▶ [What to do]
Records follow. Print exactly the lines from the one that has "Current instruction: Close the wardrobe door" through the one that has "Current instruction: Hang", inclusive, and omit the pictures.

--- Supplied material Enclosed Below ---

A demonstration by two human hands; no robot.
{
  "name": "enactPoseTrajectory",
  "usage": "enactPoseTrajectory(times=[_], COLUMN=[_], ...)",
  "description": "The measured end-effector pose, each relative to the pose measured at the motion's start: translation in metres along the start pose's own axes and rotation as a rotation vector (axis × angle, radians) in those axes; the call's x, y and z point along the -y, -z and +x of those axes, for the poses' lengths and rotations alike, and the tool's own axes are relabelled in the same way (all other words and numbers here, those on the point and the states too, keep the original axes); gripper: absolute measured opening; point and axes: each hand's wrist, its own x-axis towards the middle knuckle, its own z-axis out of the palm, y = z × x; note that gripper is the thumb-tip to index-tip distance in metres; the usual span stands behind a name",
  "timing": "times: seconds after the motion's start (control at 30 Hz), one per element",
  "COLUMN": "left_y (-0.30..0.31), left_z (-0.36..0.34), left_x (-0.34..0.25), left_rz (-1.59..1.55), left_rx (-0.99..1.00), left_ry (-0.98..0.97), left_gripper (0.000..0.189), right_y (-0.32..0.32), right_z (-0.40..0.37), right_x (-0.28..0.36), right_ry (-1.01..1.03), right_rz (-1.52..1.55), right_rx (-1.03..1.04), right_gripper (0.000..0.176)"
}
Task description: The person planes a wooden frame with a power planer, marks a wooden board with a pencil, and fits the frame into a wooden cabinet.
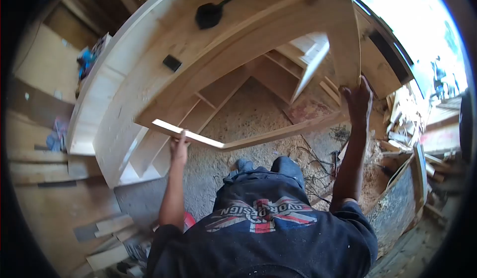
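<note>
A large pale wooden frame [278, 25], open in the middle, is held up in front of me. My left hand [179, 148] grips its lower left corner rail from below. My right hand [357, 102] holds the bottom of its right upright. Through the opening I see a wooden cabinet carcass [164, 74] with shelves and dividers, standing just behind the frame.
On the cabinet top lie a black pan-shaped tool [209, 14] and a small black block [172, 62]. Sawdust covers the floor [248, 114]. Offcuts lie stacked at the right [405, 124] and planks at the lower left [107, 228]. Cables lie on the floor near my legs [318, 173].
</note>
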Motion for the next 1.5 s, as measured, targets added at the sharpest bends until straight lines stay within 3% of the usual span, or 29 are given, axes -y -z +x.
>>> enactPoseTrajectory(times=[0.03,0.07,0.1,0.13,0.2,0.23,0.3,0.33,0.4,0.53,0.6,0.63,0.67,0.7,0.73,0.8,0.83,0.87,0.9,0.97,1.07,1.13,1.17,1.33,1.5], left_y=[0.0,0.001,0.002,0.002,0.012,0.01,-0.012,-0.017,-0.022,0.003,0.024,0.044,0.054,0.053,0.064,0.102,0.114,0.126,0.136,0.164,0.197,0.203,0.211,0.241,0.253], left_z=[0.001,-0.003,-0.009,-0.023,-0.032,-0.044,-0.071,-0.066,-0.057,-0.017,-0.006,0.0,0.011,0.01,0.011,0.02,0.028,0.042,0.053,0.082,0.119,0.133,0.149,0.192,0.222], left_x=[0.027,0.049,0.046,0.046,0.063,0.05,-0.017,-0.025,-0.031,-0.014,0.008,0.021,0.035,0.021,0.029,0.056,0.069,0.079,0.09,0.133,0.177,0.186,0.201,0.234,0.249], left_rz=[-0.019,-0.04,-0.205,-0.238,0.128,0.106,0.485,0.48,0.295,0.362,0.344,0.332,0.319,0.305,0.314,0.633,0.629,0.62,0.611,0.516,0.448,0.509,0.472,0.546,0.583], left_rx=[-0.084,-0.169,-0.225,-0.346,-0.704,-0.739,-0.754,-0.799,-0.696,-1.095,-1.165,-1.185,-1.207,-1.263,-1.266,-1.409,-1.428,-1.454,-1.455,-1.459,-1.454,-1.54,-1.542,-1.536,-1.501], left_ry=[0.043,0.092,0.286,0.314,0.058,0.076,-0.562,-0.539,-0.593,-0.429,-0.496,-0.57,-0.644,-0.587,-0.578,-0.356,-0.382,-0.42,-0.486,-0.597,-0.727,-0.379,-0.603,-0.541,-0.464], left_gripper=[0.054,0.055,0.06,0.074,0.09,0.09,0.096,0.096,0.093,0.077,0.071,0.069,0.066,0.062,0.062,0.061,0.061,0.061,0.059,0.057,0.056,0.057,0.059,0.057,0.071], right_y=[-0.019,-0.043,-0.068,-0.095,-0.152,-0.181,-0.24,-0.27,-0.318,-0.389,-0.408,-0.413,-0.419,-0.436,-0.446,-0.492,-0.518,-0.539,-0.568,-0.633,-0.691,-0.713,-0.727,-0.766,-0.789], right_z=[0.01,0.014,0.017,0.017,0.008,0.008,-0.002,-0.008,-0.021,-0.034,-0.025,-0.012,-0.003,0.007,0.014,-0.004,-0.019,-0.034,-0.056,-0.087,-0.11,-0.12,-0.121,-0.129,-0.133], right_x=[0.034,0.053,0.071,0.09,0.14,0.147,0.148,0.148,0.148,0.14,0.127,0.127,0.107,0.071,0.026,-0.047,-0.087,-0.106,-0.125,-0.17,-0.188,-0.194,-0.2,-0.238,-0.261], right_ry=[0.083,0.104,0.234,0.36,0.638,0.737,0.888,0.945,0.992,1.077,1.252,1.32,1.219,1.089,1.003,0.521,0.471,0.694,0.43,0.53,0.635,0.607,0.653,0.631,0.712], right_rz=[-0.33,-0.332,-0.288,-0.241,-0.283,-0.319,-0.297,-0.24,-0.225,-0.171,0.006,0.004,0.078,0.25,0.096,0.303,0.3,-0.024,0.111,0.085,0.087,0.154,0.151,0.099,0.081], right_rx=[0.02,0.05,0.091,0.14,0.261,0.332,0.463,0.52,0.647,0.806,0.694,0.634,0.459,0.274,0.13,0.403,0.643,0.75,0.896,0.734,0.494,0.469,0.427,0.462,0.392], right_gripper=[0.042,0.042,0.046,0.05,0.051,0.05,0.05,0.05,0.048,0.044,0.046,0.057,0.071,0.089,0.101,0.111,0.116,0.118,0.115,0.102,0.09,0.09,0.091,0.093,0.094])
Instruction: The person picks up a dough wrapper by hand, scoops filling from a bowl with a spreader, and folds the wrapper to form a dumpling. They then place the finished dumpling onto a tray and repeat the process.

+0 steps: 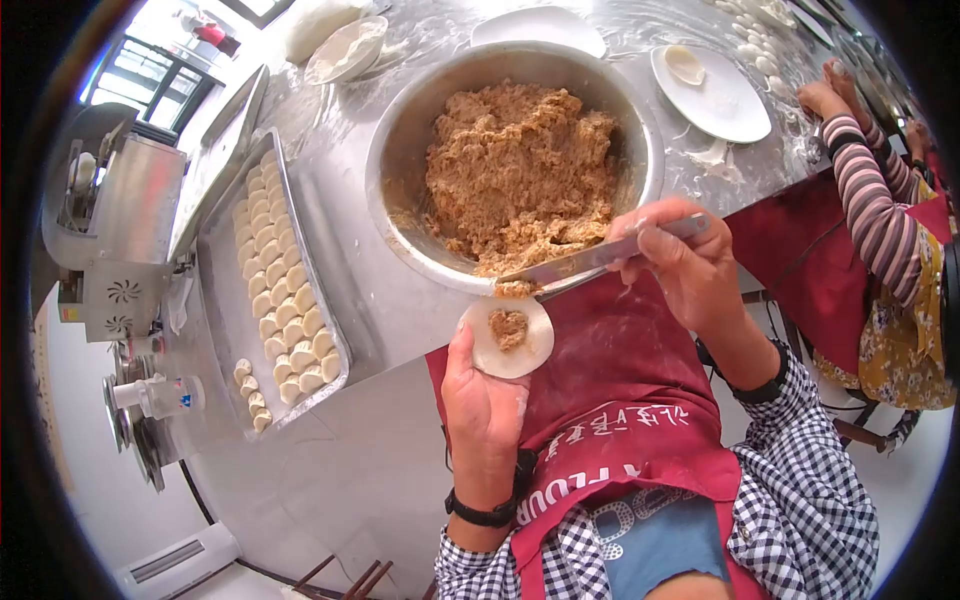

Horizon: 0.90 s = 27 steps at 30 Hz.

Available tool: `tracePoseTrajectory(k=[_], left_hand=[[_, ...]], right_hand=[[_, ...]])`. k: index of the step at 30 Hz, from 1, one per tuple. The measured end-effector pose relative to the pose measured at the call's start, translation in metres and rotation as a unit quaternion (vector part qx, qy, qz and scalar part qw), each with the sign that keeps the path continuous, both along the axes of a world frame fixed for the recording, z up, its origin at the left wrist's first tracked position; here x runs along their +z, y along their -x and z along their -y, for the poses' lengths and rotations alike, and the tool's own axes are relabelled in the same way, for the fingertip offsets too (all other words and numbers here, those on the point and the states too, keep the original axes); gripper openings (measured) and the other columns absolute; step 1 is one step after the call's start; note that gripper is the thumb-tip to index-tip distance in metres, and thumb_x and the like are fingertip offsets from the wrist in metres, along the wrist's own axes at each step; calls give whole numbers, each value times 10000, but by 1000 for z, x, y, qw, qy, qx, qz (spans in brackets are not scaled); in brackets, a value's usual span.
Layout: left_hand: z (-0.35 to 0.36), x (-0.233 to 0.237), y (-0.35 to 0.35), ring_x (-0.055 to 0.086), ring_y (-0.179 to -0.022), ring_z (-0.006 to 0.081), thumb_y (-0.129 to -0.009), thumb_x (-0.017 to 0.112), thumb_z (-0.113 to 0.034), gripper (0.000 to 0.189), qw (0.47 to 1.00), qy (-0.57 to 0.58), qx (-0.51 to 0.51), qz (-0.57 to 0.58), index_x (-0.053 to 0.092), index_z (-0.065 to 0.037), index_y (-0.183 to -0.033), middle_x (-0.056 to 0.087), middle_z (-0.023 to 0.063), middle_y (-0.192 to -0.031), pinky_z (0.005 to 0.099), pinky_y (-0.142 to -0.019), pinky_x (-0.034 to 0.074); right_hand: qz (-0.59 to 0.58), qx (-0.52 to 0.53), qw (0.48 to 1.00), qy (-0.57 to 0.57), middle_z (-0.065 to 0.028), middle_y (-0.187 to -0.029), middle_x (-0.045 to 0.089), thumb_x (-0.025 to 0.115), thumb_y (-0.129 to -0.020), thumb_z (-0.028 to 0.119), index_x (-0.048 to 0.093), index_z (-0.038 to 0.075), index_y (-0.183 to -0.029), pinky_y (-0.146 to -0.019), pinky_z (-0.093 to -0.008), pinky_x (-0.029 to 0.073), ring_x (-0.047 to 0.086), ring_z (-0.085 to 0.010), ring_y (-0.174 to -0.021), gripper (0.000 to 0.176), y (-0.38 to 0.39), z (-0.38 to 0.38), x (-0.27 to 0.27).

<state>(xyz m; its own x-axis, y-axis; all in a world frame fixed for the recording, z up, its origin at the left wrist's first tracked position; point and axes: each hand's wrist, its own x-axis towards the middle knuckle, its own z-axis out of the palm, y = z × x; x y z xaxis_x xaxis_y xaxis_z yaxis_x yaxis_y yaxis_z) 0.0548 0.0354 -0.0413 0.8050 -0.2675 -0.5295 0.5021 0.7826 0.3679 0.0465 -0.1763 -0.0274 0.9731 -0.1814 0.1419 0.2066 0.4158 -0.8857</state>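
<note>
My left hand (485, 405) holds a round dough wrapper (535, 350) on its fingers, with a small lump of brown filling (508, 328) at the wrapper's middle. My right hand (680, 255) grips a flat metal spatula (590, 262) by its right end. Some filling clings to the spatula's far tip, just above the wrapper and at the near rim of a big metal bowl (655, 160). Inside the bowl lies a large mass of brown filling (520, 165).
At left, a metal tray (345, 365) bears rows of folded dumplings (280, 270). A white plate (725, 100) with one wrapper (685, 65), another plate (540, 27) and a bowl of flour (347, 50) lie beyond. A co-worker's striped sleeve (865, 190) shows at right.
</note>
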Motion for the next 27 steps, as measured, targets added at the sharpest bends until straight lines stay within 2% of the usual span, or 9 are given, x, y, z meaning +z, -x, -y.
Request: tracePoseTrajectory(k=[2,4,5,7,9,11,17,20,27], left_hand=[[0,1,1,454,-1168,283,-952,342,-253,394,1000,12,-4,6,377,3,-1250,453,148,-1271,465,-981,376],[1,4,2,448,-1172,284,-955,329,-254,405,1000,-5,-1,3,364,7,-1263,443,149,-1279,456,-981,377],[1,6,2,441,-1177,284,-957,317,-256,416,1000,-20,-2,1,351,11,-1275,434,150,-1287,446,-981,378],[-3,6,2,430,-1187,284,-959,309,-255,420,1000,-12,-8,7,345,14,-1279,421,152,-1298,451,-994,363],[-6,5,2,419,-1197,284,-961,301,-254,423,1000,-3,-15,13,339,18,-1283,409,154,-1308,455,-1007,347],[-9,5,0,398,-1215,283,-964,287,-245,422,1000,6,2,8,329,23,-1288,395,158,-1317,458,-1024,323],[-11,3,-2,394,-1217,289,-967,276,-245,425,1000,-3,18,-6,319,25,-1292,401,162,-1308,457,-1030,321],[-11,3,-3,401,-1210,293,-966,272,-251,428,1000,-13,24,-10,320,26,-1290,404,167,-1306,455,-1025,332],[-8,10,1,408,-1204,295,-965,268,-269,441,999,-41,6,5,324,28,-1286,399,175,-1309,455,-1019,341]], right_hand=[[20,9,999,24,-123,-874,633,548,-858,40,604,-20,-916,-614,-264,518,617,-160,-765,101,5,-4,3],[144,14,968,204,-137,-872,630,580,-820,26,610,-19,-871,-623,-293,518,619,-197,-766,74,10,-9,7],[144,16,968,204,-137,-872,630,580,-820,26,610,-19,-871,-623,-293,518,619,-197,-766,74,9,-11,8],[314,24,872,374,-161,-877,627,606,-779,20,606,-5,-830,-601,-286,512,615,-219,-699,56,8,-15,10],[334,40,852,401,-139,-898,628,634,-732,26,618,1,-809,-633,-304,522,623,-249,-736,83,10,-19,5],[381,55,794,470,-105,-896,607,633,-669,67,606,5,-824,-655,-318,532,616,-245,-795,169,13,-23,-4],[385,61,786,480,-101,-903,611,640,-668,70,618,9,-835,-649,-317,534,616,-246,-804,179,22,-25,-9],[329,30,854,402,-105,-844,624,664,-677,33,619,-5,-844,-632,-316,523,621,-250,-745,176,22,-25,0],[320,1,845,430,-111,-846,623,661,-675,41,619,-4,-833,-629,-314,523,620,-255,-755,169,14,-28,-1]])
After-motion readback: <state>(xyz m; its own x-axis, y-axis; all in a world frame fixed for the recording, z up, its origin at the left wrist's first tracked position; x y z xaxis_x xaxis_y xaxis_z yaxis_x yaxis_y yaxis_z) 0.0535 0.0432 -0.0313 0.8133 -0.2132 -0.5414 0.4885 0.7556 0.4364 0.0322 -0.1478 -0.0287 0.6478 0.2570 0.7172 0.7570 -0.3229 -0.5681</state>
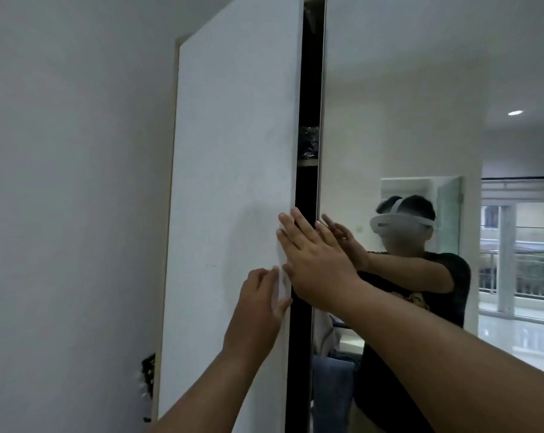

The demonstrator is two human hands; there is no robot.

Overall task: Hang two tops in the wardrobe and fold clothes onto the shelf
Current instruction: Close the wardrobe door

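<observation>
The wardrobe's white left door [230,182] stands slightly ajar, leaving a narrow dark gap [305,214] beside the mirrored right door [389,104]. My left hand [261,304] pinches the white door's free edge at its small handle, thumb wrapped round the edge. My right hand [311,254] lies just above it, fingers spread and straight, fingertips on the same edge and across the gap. Through the gap I see dark folded clothes [308,145] on a wooden shelf [306,163]. No tops or hangers are in view.
A plain white wall [70,182] stands close on the left, with a dark object [148,382] low beside the wardrobe. The mirror reflects a person, blue fabric [333,370] and a window.
</observation>
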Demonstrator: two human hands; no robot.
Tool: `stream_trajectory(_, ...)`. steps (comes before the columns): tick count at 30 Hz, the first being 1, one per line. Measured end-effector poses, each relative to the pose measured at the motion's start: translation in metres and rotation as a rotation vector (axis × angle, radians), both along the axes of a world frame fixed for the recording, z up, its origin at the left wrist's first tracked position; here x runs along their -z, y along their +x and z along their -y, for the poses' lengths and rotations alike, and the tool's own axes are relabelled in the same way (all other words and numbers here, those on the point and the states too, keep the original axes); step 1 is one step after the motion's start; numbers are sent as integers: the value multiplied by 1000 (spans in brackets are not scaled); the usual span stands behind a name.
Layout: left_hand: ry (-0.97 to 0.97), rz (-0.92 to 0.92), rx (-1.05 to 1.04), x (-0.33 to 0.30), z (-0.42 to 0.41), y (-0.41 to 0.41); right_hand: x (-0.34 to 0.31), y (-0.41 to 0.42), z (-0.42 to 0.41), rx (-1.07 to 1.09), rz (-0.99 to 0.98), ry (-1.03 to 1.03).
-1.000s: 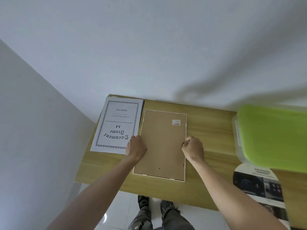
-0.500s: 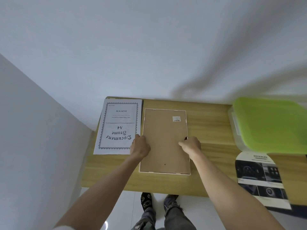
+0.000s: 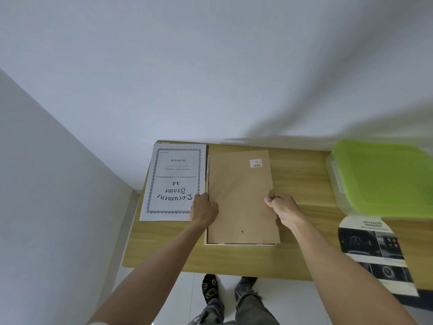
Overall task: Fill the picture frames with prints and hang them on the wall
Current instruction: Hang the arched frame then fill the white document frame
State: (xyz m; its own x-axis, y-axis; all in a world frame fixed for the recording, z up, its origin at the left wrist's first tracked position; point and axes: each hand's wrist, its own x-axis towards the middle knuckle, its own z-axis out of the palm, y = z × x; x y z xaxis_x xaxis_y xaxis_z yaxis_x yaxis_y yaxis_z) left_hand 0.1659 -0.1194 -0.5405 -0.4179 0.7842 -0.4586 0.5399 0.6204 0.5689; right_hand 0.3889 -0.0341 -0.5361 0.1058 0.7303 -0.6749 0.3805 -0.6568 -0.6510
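A white picture frame (image 3: 205, 238) lies face down on the wooden table (image 3: 297, 181). Its brown backing board (image 3: 239, 198) is lifted and skewed out of the frame, with a small barcode sticker near its far right corner. My right hand (image 3: 282, 208) pinches the board's right edge. My left hand (image 3: 204, 208) rests on the frame's left edge, fingers on the board. Left of the frame lies a white "Document Frame A4" insert sheet (image 3: 174, 181).
A clear plastic box with a green lid (image 3: 384, 179) stands at the table's right end. A printed car-interior brochure (image 3: 377, 252) lies in front of it. White walls close in behind and to the left. My feet stand on a white floor below the table's front edge.
The backing board, flat inside the frame before, is now raised and tilted out of it by my right hand. My left hand has stayed at the left edge.
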Motion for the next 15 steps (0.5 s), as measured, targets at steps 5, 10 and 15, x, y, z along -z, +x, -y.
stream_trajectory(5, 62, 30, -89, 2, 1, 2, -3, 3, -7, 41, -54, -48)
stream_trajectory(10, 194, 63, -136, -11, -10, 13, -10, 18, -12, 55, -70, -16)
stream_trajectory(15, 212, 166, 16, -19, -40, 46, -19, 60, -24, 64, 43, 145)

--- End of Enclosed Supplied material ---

▶ [Expected answer]
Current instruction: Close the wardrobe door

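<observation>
The wardrobe's white left door [230,182] stands slightly ajar, leaving a narrow dark gap [305,214] beside the mirrored right door [389,104]. My left hand [261,304] pinches the white door's free edge at its small handle, thumb wrapped round the edge. My right hand [311,254] lies just above it, fingers spread and straight, fingertips on the same edge and across the gap. Through the gap I see dark folded clothes [308,145] on a wooden shelf [306,163]. No tops or hangers are in view.
A plain white wall [70,182] stands close on the left, with a dark object [148,382] low beside the wardrobe. The mirror reflects a person, blue fabric [333,370] and a window.
</observation>
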Demonstrator: two human hands; no robot.
Tool: `stream_trajectory(_, ...)`. steps (comes before the columns): tick count at 30 Hz, the first being 1, one per line. Measured end-effector poses, each relative to the pose measured at the motion's start: translation in metres and rotation as a rotation vector (axis × angle, radians), both along the axes of a world frame fixed for the recording, z up, its origin at the left wrist's first tracked position; here x runs along their -z, y along their +x and z along their -y, for the poses' lengths and rotations alike, and the tool's own axes are relabelled in the same way (all other words and numbers here, those on the point and the states too, keep the original axes); step 1 is one step after the motion's start; numbers are sent as integers: the value multiplied by 1000 (spans in brackets are not scaled); the usual span stands behind a name.
Layout: left_hand: ry (-0.97 to 0.97), rz (-0.92 to 0.92), rx (-1.05 to 1.04), x (-0.33 to 0.30), z (-0.42 to 0.41), y (-0.41 to 0.41); right_hand: x (-0.34 to 0.31), y (-0.41 to 0.42), z (-0.42 to 0.41), rx (-1.07 to 1.09), rz (-0.99 to 0.98), ry (-1.03 to 1.03).
-1.000s: 
-0.500s: 
+0.000s: 
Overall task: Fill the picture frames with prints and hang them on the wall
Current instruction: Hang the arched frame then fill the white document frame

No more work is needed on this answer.